なにより、巻き込みたくはなかった。それは、少女が二年もの間、ずっと胸に抱き続けた願いだったはずだ。
何故、こうなってしまったのだろう。何故よりにもって、襲撃が今、このときだったのだろう。あと数分でも違えば、こうはならなかっただろうに。
いるかもわからない運命を操る神様に罵倒を浴びせたくなる。
いったい、どこまで抱いた願いを切り裂くつもりなのだろうか。自分の願いはそんなに難しいことなのかと、世界の理不尽さにやり場のない憤りが降り積もる。
恨み言を胸の内で呟きながら、しかし、少年に重なった《彼》の姿に涙がこぼれそうになったことは誤魔化しようがない事実だった。
切なくて。懐かしくて。……嬉しくて。そう感じてしまった自分に眉を寄せながら、それでも湧き上がってきた感情を振り払うことはできなかった。

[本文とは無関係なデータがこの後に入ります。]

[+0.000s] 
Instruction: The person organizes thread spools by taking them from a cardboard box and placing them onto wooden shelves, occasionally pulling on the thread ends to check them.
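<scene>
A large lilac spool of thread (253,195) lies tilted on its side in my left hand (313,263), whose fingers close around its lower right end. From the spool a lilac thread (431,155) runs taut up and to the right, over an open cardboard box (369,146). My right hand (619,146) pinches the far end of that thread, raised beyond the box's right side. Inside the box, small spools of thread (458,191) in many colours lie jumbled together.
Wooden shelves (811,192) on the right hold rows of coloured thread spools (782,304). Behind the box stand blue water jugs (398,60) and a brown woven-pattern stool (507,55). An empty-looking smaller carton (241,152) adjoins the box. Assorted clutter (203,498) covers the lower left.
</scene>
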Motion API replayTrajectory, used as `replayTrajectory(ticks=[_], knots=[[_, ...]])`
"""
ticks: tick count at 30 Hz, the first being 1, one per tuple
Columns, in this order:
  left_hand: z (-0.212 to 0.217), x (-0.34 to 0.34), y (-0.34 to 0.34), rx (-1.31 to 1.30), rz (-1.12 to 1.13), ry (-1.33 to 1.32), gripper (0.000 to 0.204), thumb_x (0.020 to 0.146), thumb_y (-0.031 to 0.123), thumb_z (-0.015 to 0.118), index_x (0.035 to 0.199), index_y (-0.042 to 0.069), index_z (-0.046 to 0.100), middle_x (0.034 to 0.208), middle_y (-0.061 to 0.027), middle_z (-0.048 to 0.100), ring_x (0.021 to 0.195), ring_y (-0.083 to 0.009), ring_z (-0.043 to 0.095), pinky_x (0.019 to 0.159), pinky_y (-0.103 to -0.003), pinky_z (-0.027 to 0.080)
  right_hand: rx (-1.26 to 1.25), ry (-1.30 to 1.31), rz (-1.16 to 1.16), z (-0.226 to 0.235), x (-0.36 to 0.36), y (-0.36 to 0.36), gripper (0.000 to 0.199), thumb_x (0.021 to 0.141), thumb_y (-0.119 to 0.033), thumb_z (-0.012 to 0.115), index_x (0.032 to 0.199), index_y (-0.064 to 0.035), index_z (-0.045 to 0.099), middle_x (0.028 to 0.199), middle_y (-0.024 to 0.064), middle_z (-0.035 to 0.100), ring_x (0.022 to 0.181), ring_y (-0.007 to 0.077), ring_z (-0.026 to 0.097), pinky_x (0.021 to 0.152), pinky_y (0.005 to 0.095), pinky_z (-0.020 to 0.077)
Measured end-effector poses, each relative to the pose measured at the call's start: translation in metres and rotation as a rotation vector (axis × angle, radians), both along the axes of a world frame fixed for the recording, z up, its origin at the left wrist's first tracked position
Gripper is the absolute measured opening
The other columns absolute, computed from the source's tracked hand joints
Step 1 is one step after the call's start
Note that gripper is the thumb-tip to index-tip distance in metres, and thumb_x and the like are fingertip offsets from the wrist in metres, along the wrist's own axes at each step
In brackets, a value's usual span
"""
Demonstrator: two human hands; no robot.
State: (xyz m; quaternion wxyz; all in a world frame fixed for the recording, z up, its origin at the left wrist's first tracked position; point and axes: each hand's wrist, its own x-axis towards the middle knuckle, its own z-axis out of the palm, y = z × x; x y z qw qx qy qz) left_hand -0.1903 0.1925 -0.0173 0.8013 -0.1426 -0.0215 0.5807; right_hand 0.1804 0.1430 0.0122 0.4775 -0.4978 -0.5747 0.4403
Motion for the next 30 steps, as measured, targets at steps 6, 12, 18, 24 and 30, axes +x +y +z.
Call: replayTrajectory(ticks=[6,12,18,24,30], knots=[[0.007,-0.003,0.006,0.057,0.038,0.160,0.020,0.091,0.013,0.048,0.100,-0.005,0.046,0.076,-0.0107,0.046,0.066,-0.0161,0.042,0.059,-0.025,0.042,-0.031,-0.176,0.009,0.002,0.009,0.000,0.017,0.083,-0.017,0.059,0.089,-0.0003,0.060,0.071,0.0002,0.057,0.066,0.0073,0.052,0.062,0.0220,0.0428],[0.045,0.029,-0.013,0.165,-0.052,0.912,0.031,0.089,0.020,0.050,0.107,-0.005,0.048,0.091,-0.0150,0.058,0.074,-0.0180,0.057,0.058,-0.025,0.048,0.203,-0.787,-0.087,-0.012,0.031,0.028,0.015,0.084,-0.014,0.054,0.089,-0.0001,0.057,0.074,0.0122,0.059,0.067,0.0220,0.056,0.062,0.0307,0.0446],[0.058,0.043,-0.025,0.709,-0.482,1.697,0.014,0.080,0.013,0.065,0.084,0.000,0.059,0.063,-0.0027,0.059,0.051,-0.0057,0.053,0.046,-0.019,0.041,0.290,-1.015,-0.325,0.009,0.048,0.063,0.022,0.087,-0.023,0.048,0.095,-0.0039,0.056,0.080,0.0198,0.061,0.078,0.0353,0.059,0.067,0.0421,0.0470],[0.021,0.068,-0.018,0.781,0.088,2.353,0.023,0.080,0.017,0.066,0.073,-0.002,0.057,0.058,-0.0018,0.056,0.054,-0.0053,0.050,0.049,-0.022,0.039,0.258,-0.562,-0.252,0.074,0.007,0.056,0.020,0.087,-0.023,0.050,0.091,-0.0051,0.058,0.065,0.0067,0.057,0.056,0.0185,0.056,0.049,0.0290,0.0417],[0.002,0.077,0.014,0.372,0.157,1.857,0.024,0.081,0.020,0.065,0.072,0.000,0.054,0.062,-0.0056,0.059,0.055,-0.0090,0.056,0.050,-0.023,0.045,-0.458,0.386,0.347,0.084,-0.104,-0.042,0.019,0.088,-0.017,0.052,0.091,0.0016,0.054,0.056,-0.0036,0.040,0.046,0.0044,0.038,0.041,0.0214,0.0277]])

ぐっと目を閉じ、気持ちを落ち着かせてから再び目を開ける。
少年は眠っている。なにも知らない、安らかな顔だ。その顔だけ見ていると、本来の年齢より幼く見えるのが不思議だ。
今、少年は《夢》を見ているのだろう。
少年が見ているだろう《夢》を想像して、悲しくなった。それは少年が知らなくていいことのはずだった。知らないまま、生きていけるはずだった。けれど、《彼》は《起きた》。そうなった以上、少年は《夢》を見る。きっと、あたたくて、けれど、とても悲しい《夢》を。
その《夢》の最後に、少年はなにを思うだろう。
「……後始末、しなくちゃ」
どれだけ悔んだところで、過去は変わらない。足を止めて振り返ることに意味がないことを、少女はとっくに痛感していた。
さしあたって、少女が今しなければならないことは、この場を何事もなかったかのように取り繕い、少年を家へと送り届けることだ。